## Work to be completed:
Every line with "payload" in it must be copied from the data.

## Data listing:
▶

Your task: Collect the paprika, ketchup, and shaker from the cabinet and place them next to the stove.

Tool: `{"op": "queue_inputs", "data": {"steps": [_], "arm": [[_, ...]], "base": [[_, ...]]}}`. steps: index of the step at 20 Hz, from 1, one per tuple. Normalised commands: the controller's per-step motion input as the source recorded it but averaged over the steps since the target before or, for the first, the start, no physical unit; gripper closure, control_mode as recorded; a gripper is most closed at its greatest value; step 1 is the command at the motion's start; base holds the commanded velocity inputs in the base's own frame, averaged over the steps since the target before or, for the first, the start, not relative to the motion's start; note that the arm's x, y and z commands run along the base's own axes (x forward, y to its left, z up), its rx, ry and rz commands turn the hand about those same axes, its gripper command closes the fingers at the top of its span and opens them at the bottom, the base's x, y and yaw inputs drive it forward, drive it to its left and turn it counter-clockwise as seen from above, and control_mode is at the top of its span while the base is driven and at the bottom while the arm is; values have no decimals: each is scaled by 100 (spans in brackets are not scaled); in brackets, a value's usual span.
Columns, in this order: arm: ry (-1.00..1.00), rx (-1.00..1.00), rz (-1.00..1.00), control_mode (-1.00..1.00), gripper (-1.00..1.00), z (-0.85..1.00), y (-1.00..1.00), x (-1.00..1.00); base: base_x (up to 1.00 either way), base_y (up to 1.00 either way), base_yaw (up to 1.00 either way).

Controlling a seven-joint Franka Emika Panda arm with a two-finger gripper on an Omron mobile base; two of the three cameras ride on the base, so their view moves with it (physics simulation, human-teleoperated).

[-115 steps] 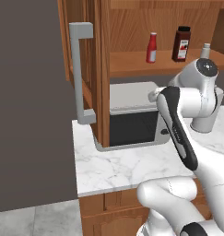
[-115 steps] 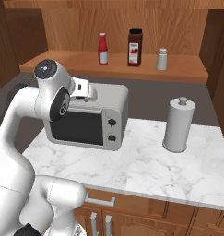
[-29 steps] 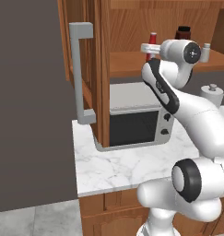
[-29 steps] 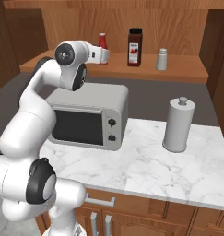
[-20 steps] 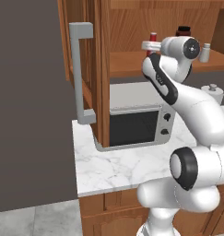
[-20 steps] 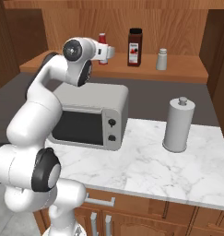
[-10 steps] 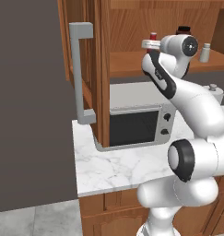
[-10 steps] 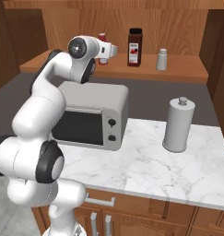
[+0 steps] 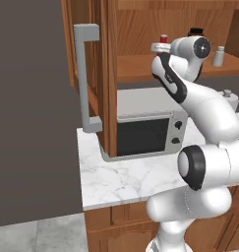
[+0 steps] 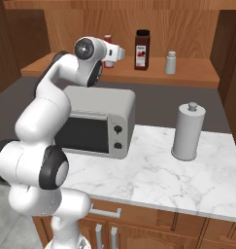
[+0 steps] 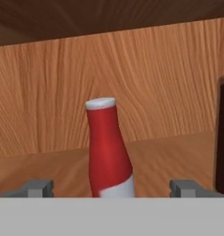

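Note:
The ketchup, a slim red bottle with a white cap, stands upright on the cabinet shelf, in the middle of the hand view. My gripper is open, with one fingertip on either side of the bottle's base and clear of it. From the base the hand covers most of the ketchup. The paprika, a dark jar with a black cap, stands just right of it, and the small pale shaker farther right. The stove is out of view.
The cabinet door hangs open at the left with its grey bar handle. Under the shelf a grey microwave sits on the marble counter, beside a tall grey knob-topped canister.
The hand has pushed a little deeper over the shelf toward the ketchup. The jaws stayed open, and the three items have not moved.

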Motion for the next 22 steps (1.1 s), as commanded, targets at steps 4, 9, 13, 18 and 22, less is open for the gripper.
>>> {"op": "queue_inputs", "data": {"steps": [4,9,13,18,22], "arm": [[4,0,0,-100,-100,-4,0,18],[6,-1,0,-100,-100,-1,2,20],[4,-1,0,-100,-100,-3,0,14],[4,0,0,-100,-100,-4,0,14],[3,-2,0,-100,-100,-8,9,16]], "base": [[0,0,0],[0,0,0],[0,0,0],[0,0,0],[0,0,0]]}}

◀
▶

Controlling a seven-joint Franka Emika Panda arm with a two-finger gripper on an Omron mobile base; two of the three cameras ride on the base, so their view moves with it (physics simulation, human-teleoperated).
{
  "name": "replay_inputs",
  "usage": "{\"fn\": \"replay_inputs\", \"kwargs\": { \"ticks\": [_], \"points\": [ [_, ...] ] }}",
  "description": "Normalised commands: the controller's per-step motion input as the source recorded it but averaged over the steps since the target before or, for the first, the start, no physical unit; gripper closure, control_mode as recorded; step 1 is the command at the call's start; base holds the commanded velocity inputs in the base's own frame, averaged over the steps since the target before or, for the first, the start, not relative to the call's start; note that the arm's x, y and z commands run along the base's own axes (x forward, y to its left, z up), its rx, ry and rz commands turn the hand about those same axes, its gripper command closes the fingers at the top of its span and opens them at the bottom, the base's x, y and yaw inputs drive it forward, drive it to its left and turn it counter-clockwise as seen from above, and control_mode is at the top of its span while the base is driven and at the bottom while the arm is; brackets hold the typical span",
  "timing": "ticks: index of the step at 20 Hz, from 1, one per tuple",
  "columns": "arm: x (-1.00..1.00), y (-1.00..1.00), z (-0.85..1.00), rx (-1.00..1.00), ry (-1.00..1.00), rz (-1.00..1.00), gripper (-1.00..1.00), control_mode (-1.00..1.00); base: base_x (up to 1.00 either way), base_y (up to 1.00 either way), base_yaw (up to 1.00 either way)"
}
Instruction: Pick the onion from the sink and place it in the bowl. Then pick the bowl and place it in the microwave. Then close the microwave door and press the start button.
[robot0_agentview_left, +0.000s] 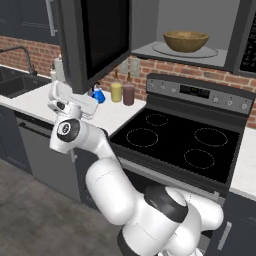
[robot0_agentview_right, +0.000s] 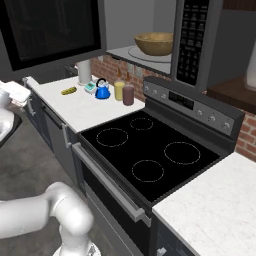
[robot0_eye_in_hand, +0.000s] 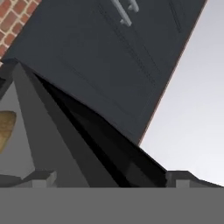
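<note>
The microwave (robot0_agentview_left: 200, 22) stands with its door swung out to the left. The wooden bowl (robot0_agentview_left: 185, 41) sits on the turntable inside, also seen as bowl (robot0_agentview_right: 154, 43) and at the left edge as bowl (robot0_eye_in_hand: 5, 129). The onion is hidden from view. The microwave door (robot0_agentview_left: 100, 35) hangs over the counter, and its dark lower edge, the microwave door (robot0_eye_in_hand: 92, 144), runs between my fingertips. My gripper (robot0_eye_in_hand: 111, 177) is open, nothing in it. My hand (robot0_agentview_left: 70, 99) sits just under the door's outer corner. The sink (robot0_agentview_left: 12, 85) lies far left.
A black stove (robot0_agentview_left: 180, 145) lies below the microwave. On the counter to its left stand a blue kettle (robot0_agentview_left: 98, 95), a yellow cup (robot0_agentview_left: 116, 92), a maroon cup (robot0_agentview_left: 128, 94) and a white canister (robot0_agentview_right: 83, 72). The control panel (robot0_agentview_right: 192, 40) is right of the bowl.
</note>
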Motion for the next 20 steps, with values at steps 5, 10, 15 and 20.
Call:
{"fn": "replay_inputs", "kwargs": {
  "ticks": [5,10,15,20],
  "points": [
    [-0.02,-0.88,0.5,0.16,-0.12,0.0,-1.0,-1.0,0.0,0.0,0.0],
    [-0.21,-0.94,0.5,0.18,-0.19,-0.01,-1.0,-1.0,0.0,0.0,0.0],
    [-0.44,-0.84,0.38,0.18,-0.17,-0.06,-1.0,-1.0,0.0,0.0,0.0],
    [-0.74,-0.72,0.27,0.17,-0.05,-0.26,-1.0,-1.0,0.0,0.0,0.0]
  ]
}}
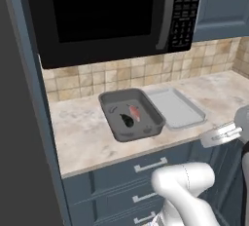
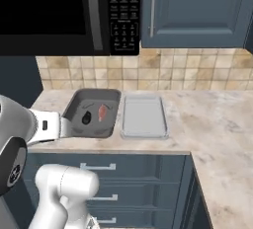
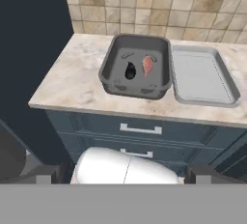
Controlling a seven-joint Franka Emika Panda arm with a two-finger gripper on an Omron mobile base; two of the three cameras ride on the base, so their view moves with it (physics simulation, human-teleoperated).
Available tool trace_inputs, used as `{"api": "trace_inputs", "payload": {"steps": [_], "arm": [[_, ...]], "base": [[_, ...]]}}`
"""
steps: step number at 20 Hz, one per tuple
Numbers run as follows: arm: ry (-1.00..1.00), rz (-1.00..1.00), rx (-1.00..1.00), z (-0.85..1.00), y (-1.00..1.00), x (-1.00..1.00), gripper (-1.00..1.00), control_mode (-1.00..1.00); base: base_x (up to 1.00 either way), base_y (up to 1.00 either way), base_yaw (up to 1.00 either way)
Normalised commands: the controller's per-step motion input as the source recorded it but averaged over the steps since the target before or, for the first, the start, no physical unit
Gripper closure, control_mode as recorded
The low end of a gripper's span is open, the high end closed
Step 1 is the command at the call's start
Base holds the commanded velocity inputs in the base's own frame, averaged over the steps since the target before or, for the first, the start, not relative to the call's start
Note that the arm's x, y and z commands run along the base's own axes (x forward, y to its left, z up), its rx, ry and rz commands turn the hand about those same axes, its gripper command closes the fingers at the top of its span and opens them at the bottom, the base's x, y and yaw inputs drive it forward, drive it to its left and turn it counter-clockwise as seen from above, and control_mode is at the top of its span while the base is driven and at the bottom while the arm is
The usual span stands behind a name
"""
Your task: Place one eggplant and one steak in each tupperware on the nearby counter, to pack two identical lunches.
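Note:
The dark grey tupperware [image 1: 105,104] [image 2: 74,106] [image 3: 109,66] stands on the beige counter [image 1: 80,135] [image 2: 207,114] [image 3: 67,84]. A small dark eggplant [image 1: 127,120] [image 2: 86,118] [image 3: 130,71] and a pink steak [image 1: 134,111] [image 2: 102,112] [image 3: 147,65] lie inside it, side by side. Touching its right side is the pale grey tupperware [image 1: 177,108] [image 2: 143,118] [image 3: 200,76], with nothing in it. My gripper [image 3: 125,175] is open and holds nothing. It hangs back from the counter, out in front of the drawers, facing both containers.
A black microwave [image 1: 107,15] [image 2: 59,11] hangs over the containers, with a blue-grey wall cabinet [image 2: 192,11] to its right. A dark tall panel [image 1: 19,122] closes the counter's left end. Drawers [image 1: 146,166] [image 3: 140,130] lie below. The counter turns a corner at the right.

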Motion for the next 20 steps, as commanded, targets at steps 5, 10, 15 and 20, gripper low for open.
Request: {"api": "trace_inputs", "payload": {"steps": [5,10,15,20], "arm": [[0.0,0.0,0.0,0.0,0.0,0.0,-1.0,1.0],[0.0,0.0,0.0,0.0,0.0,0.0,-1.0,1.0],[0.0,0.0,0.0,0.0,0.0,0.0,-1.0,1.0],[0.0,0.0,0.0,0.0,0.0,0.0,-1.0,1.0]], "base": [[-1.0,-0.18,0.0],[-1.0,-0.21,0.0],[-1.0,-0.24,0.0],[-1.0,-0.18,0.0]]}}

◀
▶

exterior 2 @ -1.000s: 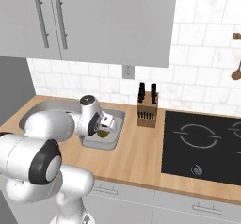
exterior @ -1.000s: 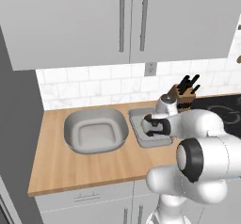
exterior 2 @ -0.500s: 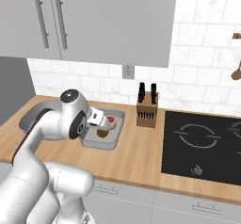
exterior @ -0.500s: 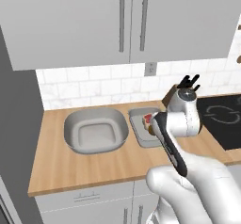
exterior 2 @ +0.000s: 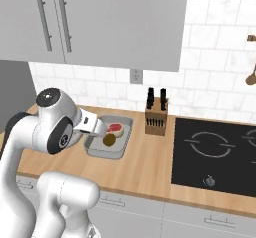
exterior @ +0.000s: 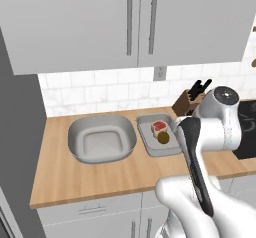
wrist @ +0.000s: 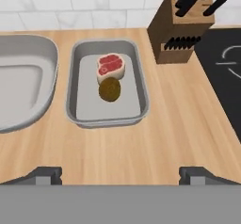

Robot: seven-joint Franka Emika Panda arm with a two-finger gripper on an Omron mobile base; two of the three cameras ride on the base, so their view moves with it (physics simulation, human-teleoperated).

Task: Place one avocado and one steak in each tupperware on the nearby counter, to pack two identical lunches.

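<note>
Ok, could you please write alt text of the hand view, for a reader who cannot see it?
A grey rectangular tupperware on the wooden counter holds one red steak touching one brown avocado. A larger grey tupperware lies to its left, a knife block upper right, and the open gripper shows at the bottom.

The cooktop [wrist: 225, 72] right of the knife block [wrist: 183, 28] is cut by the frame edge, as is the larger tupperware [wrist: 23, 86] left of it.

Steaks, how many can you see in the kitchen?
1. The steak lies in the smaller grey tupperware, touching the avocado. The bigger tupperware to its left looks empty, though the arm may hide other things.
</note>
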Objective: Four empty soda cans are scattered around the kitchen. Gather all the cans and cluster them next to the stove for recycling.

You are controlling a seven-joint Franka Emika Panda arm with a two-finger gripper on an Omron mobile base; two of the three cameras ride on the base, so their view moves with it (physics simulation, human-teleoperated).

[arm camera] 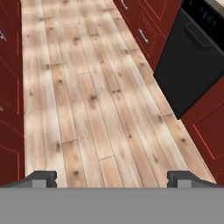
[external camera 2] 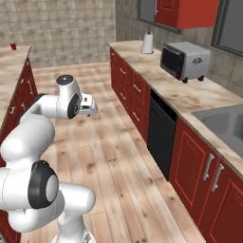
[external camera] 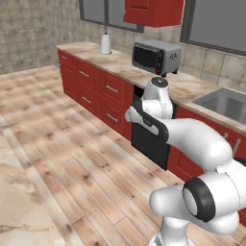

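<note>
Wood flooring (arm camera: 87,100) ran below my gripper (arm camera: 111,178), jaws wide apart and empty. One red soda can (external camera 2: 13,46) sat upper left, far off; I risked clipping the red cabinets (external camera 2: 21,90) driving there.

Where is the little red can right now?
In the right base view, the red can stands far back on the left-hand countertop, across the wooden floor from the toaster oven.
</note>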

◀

## Task solution:
Available tool trace_inputs, used as `{"api": "trace_inputs", "payload": {"steps": [_], "arm": [[_, ...]], "base": [[_, ...]]}}`
Request: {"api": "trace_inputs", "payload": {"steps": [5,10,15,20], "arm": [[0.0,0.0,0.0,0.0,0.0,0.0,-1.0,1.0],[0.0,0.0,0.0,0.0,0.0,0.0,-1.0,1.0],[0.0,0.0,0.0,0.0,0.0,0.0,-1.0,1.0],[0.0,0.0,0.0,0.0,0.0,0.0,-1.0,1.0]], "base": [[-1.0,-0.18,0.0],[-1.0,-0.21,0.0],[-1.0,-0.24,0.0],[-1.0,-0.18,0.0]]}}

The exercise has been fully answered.